**Problem requirements**
The word "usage" appears in some lines of the listing below; report how many such lines there are, and nothing else.

----

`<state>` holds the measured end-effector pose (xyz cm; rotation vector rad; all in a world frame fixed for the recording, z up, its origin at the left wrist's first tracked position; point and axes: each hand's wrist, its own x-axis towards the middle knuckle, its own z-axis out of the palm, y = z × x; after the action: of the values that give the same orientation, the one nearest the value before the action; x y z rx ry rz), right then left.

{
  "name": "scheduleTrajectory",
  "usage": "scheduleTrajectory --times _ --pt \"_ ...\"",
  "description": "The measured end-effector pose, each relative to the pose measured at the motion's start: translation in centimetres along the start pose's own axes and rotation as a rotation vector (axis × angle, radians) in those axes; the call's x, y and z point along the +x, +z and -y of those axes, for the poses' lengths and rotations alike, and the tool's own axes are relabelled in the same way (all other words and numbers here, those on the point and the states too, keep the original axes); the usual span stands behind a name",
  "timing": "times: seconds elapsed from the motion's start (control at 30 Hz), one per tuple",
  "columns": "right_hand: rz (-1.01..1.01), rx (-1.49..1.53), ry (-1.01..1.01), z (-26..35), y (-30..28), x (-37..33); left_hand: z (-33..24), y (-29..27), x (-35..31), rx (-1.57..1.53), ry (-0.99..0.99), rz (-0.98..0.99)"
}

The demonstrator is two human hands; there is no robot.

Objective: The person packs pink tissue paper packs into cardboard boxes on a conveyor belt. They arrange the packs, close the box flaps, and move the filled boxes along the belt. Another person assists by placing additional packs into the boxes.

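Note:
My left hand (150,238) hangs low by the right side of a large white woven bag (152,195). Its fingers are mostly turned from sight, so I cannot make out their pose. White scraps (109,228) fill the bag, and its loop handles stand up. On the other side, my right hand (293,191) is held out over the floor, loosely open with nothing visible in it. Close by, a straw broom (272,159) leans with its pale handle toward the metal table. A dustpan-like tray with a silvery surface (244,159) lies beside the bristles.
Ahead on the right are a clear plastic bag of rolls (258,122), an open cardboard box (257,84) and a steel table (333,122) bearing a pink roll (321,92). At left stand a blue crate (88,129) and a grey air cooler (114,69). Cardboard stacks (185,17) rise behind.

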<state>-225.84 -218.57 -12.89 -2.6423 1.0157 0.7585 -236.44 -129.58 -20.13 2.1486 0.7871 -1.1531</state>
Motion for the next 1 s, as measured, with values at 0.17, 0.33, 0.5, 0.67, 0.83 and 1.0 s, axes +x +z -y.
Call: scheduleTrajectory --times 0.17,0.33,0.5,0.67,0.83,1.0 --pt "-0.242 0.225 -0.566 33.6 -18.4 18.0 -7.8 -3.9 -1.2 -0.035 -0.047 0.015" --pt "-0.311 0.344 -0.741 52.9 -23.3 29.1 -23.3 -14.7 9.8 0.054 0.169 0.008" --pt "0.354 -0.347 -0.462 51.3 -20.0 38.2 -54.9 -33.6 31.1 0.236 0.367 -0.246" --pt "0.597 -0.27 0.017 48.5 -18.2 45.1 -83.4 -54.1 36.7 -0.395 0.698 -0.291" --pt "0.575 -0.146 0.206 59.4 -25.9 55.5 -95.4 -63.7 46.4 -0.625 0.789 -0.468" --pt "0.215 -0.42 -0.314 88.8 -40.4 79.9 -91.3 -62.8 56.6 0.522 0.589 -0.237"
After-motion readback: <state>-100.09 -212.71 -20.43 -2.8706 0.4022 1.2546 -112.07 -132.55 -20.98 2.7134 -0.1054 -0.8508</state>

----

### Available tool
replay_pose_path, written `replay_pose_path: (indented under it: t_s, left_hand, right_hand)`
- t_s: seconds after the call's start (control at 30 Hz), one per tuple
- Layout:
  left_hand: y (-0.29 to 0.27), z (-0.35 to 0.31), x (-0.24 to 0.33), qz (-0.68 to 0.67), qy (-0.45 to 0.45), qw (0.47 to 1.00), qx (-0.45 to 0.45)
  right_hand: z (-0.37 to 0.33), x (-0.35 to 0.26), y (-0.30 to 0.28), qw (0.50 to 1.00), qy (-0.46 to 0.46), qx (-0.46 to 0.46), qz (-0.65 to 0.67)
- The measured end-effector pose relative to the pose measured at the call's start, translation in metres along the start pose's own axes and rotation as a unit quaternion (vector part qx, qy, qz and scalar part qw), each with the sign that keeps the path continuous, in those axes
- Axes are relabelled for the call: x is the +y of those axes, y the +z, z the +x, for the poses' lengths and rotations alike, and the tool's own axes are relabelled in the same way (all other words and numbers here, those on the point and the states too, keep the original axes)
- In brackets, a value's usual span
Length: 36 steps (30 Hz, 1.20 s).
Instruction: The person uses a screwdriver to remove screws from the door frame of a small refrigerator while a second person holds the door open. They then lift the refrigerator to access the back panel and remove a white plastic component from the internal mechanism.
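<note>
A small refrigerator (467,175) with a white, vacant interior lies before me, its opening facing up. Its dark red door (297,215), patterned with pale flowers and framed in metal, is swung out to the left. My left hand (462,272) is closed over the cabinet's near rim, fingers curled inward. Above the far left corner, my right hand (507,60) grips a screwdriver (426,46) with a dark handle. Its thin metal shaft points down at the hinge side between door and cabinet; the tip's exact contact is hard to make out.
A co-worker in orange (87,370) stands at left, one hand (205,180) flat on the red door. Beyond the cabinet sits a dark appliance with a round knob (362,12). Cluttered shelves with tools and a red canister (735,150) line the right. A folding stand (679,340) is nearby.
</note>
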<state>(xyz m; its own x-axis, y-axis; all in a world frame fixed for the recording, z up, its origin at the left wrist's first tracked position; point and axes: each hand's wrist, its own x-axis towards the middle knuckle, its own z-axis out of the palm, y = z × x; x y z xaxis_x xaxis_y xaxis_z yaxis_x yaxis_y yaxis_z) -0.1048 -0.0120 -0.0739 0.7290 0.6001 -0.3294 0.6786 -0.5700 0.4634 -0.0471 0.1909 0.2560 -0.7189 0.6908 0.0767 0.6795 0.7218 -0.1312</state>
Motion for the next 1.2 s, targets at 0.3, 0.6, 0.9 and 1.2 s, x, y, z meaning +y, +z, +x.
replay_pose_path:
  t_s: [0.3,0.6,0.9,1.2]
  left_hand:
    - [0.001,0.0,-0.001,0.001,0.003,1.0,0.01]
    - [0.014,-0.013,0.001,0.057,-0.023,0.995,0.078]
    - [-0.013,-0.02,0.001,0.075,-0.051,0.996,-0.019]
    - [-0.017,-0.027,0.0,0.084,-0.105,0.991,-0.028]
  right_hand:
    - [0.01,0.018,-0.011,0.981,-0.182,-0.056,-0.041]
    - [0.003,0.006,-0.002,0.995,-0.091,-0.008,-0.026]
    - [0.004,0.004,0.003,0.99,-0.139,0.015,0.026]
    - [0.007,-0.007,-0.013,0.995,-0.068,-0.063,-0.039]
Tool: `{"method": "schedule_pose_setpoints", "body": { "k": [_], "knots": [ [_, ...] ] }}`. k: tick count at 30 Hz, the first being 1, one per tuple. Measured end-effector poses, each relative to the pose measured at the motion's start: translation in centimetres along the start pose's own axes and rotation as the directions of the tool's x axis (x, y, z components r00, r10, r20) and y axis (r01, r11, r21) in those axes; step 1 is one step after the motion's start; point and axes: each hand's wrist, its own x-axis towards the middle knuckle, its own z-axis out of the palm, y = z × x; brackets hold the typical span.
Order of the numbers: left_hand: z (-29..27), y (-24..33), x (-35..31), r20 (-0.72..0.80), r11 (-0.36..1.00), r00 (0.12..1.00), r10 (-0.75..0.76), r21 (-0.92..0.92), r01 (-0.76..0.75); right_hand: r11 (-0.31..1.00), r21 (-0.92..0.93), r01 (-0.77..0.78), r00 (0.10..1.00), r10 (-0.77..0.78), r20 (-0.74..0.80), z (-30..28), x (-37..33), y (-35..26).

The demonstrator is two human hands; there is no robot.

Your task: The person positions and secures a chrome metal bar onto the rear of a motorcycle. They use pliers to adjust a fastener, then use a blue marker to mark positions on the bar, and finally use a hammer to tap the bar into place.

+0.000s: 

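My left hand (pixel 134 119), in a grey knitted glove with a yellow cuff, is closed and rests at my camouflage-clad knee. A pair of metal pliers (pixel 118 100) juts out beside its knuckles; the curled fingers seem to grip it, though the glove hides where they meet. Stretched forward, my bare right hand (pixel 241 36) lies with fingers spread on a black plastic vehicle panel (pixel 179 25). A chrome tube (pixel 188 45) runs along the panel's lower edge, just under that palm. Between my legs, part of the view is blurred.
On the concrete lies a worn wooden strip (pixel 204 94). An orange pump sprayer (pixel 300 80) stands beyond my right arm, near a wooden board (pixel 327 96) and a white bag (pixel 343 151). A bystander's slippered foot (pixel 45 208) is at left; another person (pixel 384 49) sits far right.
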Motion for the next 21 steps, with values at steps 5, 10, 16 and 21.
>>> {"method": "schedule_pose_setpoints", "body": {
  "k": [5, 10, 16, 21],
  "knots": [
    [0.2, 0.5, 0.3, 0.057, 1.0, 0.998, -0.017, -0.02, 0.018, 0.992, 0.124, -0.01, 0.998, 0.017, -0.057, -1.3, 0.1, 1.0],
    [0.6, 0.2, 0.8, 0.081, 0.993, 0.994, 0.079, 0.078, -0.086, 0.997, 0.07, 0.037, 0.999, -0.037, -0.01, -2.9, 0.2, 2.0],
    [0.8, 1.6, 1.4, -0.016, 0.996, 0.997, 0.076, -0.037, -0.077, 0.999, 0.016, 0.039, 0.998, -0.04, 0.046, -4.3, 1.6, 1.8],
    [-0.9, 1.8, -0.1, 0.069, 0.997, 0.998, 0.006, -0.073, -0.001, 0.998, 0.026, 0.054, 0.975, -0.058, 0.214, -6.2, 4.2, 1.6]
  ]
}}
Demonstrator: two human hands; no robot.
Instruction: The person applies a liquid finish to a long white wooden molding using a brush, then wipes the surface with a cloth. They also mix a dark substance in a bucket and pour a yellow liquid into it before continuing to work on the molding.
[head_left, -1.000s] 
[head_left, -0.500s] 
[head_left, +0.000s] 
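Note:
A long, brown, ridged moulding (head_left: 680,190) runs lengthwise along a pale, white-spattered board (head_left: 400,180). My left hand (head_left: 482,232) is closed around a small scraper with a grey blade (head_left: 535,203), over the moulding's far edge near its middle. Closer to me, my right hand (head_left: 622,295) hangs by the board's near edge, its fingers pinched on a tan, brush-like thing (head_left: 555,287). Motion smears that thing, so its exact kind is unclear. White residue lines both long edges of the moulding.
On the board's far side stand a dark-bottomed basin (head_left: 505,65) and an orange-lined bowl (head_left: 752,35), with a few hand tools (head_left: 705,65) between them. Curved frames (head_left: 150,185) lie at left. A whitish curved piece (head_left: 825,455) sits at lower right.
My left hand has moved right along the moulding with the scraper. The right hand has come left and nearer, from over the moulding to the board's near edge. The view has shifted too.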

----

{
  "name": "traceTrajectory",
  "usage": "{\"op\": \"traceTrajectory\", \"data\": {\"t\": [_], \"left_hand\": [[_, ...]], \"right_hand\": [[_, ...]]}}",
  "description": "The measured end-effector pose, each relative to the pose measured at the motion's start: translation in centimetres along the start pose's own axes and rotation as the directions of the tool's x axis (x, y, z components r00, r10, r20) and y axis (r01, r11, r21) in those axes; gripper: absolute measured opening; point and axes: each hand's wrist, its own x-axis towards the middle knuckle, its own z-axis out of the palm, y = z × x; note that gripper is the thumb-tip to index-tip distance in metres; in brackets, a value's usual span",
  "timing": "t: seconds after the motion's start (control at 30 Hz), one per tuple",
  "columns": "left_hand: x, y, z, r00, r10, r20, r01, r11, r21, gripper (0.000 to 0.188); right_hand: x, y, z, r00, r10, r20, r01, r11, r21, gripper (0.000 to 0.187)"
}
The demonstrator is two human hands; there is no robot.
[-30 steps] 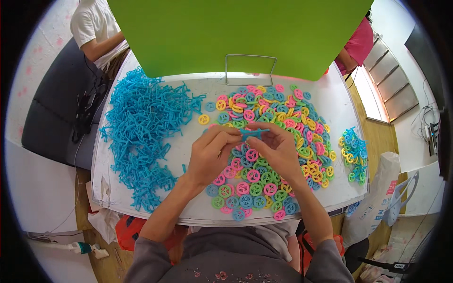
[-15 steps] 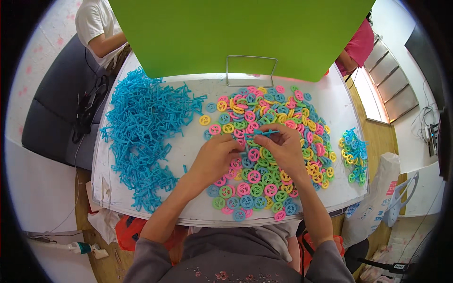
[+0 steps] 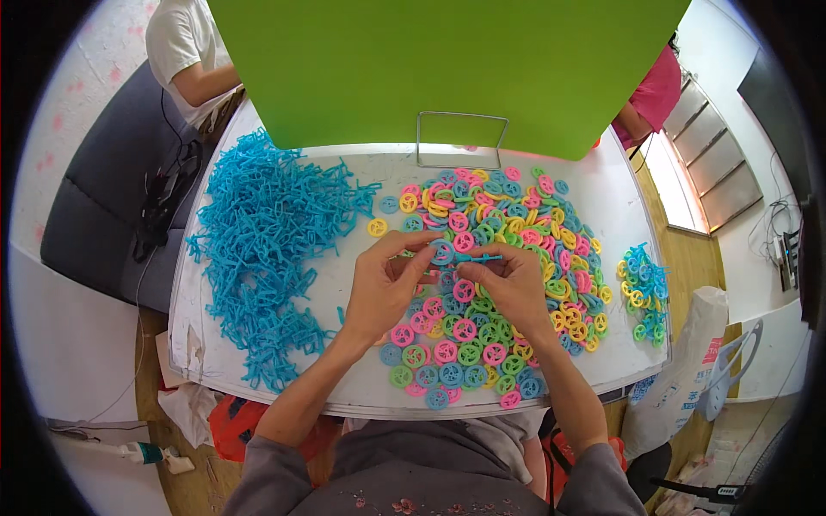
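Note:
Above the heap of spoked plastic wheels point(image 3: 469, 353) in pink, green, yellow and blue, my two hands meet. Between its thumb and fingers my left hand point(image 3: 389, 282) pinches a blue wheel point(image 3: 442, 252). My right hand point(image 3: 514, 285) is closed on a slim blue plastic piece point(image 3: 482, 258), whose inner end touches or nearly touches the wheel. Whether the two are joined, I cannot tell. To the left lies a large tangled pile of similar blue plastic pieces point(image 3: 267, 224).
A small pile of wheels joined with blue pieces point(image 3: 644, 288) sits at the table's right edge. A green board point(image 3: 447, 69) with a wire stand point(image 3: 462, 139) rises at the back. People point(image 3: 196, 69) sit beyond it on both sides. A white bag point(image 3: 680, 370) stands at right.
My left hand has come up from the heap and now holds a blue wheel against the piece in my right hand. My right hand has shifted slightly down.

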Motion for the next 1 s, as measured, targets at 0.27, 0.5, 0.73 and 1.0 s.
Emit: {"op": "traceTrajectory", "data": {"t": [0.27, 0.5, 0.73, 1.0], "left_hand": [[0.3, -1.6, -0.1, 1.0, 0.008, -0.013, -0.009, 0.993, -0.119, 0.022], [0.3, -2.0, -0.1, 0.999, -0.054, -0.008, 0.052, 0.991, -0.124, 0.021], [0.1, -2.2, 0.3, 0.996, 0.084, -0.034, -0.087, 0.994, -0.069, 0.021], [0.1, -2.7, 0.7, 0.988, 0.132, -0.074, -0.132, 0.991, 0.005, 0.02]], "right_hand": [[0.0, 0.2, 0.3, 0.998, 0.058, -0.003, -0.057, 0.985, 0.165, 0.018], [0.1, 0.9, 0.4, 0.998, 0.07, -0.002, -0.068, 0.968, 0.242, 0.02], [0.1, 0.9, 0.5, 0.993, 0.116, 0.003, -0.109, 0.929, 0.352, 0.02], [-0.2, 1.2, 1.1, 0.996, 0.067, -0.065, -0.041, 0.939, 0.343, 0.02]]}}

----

**Response to this exercise**
2